Finding your (woodworking) home in Las Vegas

They say that no one is really from Las Vegas, that we're all transplants. 

That's not really true - I know a lot of people who were born and raised here. Most have very interesting stories about growing up here. 

I love hearing their casino stories,

crime stories,

celebrity stories,


One of the toughest things about settling in to a new city is finding the companies that you can trust, the ones you turn to for your repairs, maintenance, shopping, whatever. Running a business is even harder - trying to find people who service the basics (propane refills, fire extinguisher servicing, security alarms, blade sharpening) is really difficult.  

The two most-asked questions in my shop are these - where do you buy wood, and who sharpens your blades? If you're doing woodworking here, you need to know these things!

I'm not going to tackle the wood supplier question right now - the answer is  long and complicated. And it all depends on your wallet tolerance. But I am going to talk about sharpening right now, since I just dropped some things off to be sharpened. 

But here's a bit of background - for years, I was one of those woodworkers who would just buy new blades, rather than get the old ones sharpened. If I wasn't in love with the old blade in the first place, why sharpen it? 

Then I met my dream blade - the Forest Woodworker II. 

At the time I purchased it (which was a LONG time ago!), I thought it was crazy to spend $100 on a blade - but let me say that this blade changed everything. At the time, I was build a buttload of furniture, maybe 2-3 pieces a month, and this blade stayed sharp for three years. Seriously, three years. I'd clean the pitch off it, and get pristine cuts that almost looked like they'd been run over the jointer.

The funny thing is - that Forrest blade came with a cardboard shipping mailer for returning it to the company for sharpening. When I finally broke down and sent it in to be sharpened, it was never as good as it was when it was new. I'm not sure why. 

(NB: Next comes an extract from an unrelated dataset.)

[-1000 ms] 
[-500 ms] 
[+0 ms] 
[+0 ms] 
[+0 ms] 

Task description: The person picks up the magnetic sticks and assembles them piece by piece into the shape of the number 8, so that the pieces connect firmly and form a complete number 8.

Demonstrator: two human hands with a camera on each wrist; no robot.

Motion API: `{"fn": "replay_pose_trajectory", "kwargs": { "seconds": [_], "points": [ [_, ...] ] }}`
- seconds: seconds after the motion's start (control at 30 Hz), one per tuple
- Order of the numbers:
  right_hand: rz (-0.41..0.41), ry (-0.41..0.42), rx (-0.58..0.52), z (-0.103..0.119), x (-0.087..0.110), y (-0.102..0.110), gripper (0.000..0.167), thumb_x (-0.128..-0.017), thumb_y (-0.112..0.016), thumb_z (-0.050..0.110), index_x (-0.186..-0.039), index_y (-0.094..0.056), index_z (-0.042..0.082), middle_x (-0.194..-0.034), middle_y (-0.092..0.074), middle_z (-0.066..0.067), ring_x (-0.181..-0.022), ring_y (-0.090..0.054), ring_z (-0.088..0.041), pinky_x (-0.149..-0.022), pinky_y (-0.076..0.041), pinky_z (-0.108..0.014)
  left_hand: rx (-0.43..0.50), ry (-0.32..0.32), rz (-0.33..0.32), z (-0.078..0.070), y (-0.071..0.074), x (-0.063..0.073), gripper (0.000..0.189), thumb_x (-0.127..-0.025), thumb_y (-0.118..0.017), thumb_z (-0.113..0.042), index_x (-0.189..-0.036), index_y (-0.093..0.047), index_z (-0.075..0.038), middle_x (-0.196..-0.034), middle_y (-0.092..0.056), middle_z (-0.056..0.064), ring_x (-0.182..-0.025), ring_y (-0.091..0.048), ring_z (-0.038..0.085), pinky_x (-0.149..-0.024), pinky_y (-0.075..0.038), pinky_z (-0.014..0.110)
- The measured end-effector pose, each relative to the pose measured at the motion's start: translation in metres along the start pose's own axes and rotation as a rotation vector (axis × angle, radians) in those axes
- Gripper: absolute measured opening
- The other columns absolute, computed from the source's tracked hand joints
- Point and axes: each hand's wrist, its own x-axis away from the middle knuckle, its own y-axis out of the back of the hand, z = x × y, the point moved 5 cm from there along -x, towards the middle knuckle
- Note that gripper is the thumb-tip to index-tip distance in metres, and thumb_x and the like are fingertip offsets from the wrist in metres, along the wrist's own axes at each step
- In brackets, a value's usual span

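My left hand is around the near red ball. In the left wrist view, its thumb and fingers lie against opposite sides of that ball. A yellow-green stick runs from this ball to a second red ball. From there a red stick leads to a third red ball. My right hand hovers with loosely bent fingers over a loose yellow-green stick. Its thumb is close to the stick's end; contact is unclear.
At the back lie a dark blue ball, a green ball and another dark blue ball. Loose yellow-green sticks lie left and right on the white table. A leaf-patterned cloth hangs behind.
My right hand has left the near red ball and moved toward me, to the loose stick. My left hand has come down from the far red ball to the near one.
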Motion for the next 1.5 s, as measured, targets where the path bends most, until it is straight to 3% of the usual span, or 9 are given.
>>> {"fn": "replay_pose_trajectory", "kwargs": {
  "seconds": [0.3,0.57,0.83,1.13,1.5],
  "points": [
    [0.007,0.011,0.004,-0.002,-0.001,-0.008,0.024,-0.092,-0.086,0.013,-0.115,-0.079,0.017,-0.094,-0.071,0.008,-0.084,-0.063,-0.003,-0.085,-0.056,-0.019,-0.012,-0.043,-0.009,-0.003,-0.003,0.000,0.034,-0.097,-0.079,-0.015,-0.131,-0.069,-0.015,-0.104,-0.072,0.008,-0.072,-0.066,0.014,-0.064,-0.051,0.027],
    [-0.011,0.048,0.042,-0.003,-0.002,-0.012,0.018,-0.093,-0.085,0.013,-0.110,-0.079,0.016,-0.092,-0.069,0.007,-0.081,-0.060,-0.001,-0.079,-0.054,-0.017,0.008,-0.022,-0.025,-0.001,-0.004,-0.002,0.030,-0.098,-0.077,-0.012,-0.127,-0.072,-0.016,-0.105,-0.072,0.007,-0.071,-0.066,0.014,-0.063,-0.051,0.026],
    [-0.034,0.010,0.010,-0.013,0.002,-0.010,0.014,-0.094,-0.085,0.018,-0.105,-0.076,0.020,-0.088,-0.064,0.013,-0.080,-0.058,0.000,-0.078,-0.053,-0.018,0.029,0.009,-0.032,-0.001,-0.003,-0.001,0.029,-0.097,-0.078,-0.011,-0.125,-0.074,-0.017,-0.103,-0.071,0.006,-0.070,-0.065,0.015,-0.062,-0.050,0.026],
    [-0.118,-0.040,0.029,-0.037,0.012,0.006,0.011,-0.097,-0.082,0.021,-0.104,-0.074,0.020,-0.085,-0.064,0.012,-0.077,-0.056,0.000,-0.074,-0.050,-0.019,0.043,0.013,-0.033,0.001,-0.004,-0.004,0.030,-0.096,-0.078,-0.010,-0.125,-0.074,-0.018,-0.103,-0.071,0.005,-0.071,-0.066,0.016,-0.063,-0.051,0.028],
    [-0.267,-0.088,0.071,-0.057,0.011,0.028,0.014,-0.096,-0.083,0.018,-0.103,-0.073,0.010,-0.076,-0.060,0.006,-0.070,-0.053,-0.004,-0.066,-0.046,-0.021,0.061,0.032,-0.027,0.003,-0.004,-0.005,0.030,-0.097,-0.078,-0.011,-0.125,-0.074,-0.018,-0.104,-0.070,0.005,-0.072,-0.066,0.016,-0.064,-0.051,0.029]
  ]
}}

Every tablesaw I own is outfitted with one of these, so you know I'm a believer. But none of them has ever cut as well as that very first one did. WTF?

I finally broke down and asked a few buddies about their local sharpeners. What's that line about - ask ten woodworkers and you'll get twelve answers? I tried a couple here in town, and finally decided my favorite company is Nevada Carbide.

They're a little tough to find, located off the beaten path, behind a popular strip club here. Don't get lost, or you might end up with a $20 lap dance. Maybe that's a good thing, I don't know. 

Look for the Cheetah's sign; Nevada Carbide is located right behind their building. Their shop isn't glamorous, but walk in the door and you'll meet some really nice folks, who do a really good job sharpening just about anything - router bits, blades, planer and jointer knives, scissors, mortising bits - whatever. 

Here's something even better - last year, they started doing on-site tool repairs. There aren't too many places here in town that will come out and fix your stationary equipment. It's nice to know they're there, remember them the next time your bearings need replaced in your jointer, if you're afraid to tackle it.

And you gotta love someone willing to put their sense of humor on their card. I love the last line!

So - that's my tip for the start of the new year - get your gear sharpened and hop back into the woodshop. Make some cool stuff.